**PROBLEM DETAILS:** Leave every image out, and return the rest of the data word for word.

**RECORDED INFORMATION:**
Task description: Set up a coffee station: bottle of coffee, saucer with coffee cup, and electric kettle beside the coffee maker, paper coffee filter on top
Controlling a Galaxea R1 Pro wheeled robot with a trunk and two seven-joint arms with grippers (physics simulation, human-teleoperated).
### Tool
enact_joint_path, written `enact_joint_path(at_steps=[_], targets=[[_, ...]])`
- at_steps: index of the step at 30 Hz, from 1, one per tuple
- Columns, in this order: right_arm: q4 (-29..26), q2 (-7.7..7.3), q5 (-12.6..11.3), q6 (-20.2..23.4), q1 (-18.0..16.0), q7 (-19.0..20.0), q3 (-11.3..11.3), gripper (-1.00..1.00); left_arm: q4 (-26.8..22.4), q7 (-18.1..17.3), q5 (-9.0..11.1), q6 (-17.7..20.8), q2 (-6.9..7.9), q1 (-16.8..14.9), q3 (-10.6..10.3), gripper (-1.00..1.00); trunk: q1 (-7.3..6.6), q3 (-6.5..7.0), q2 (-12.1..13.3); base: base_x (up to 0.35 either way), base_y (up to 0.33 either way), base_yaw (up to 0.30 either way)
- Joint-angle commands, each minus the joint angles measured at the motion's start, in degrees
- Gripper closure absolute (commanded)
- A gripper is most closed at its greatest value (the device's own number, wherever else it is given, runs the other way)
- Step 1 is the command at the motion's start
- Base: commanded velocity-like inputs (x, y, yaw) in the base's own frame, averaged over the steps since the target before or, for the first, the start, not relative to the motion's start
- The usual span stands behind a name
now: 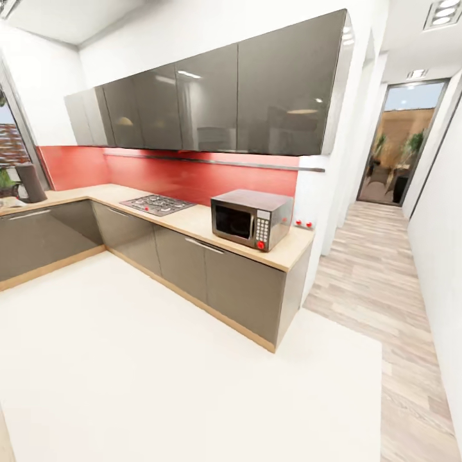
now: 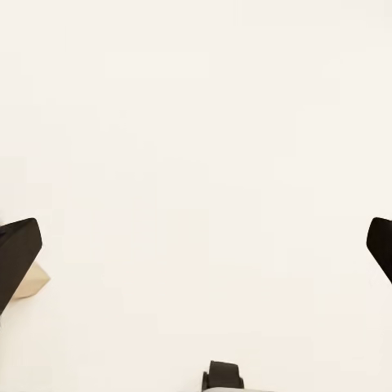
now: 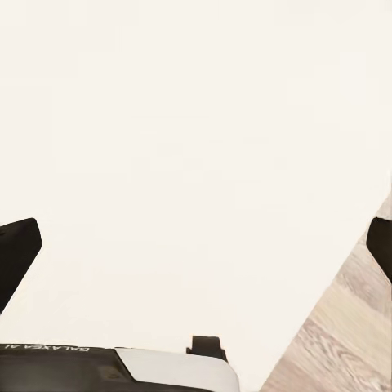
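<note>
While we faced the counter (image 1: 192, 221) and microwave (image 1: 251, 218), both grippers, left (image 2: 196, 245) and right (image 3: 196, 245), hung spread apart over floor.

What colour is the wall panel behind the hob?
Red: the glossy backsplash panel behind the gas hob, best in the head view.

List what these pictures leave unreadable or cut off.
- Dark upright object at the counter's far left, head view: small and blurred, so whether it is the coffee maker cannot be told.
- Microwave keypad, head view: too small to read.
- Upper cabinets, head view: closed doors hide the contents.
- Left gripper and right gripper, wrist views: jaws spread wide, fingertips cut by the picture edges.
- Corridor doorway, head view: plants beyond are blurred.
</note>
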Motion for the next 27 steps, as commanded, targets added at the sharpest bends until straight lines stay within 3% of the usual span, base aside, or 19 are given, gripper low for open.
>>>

**REPLY TO THE EXERCISE:**
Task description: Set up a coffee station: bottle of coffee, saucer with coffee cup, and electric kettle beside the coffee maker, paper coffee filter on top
Controlling a Galaxea R1 Pro wheeled robot with a trunk and two seven-joint arms with grippers (physics simulation, human-teleoperated).
### Tool
enact_joint_path, written `enact_joint_path(at_steps=[_], targets=[[_, ...]])`
- at_steps: index of the step at 30 Hz, from 1, one per tuple
- Columns, in this order: right_arm: q4 (-29..26), q2 (-7.7..7.3), q5 (-12.6..11.3), q6 (-20.2..23.4), q1 (-18.0..16.0), q7 (-19.0..20.0), q3 (-11.3..11.3), gripper (-1.00..1.00); left_arm: q4 (-26.8..22.4), q7 (-18.1..17.3), q5 (-9.0..11.1), q6 (-17.7..20.8), q2 (-6.9..7.9), q1 (-16.8..14.9), q3 (-10.6..10.3), gripper (-1.00..1.00); trunk: q1 (-7.3..6.6), q3 (-6.5..7.0), q2 (-12.1..13.3); base: base_x (up to 0.35 either way), base_y (up to 0.33 either way), base_yaw (up to 0.30 either way)
- Joint-angle commands, each minus the joint angles measured at the motion's start, in degrees
- Gripper closure absolute (commanded)
- A gripper is most closed at its greatest value (the device's own number, wherever else it is given, runs the other way)
- Step 1 is the command at the motion's start
- Base: commanded velocity-like inputs (x, y, yaw) in the base's own frame, averaged over the steps since the target before or, for the first, the start, not relative to the motion's start
- The usual span stands behind a name
now: 
now: 
now: 
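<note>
While we faced the counter (image 1: 192, 221) and microwave (image 1: 251, 218), both grippers, left (image 2: 196, 245) and right (image 3: 196, 245), hung spread apart over floor.

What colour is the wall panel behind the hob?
Red: the glossy backsplash panel behind the gas hob, best in the head view.

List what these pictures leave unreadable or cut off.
- Dark upright object at the counter's far left, head view: small and blurred, so whether it is the coffee maker cannot be told.
- Microwave keypad, head view: too small to read.
- Upper cabinets, head view: closed doors hide the contents.
- Left gripper and right gripper, wrist views: jaws spread wide, fingertips cut by the picture edges.
- Corridor doorway, head view: plants beyond are blurred.
</note>
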Motion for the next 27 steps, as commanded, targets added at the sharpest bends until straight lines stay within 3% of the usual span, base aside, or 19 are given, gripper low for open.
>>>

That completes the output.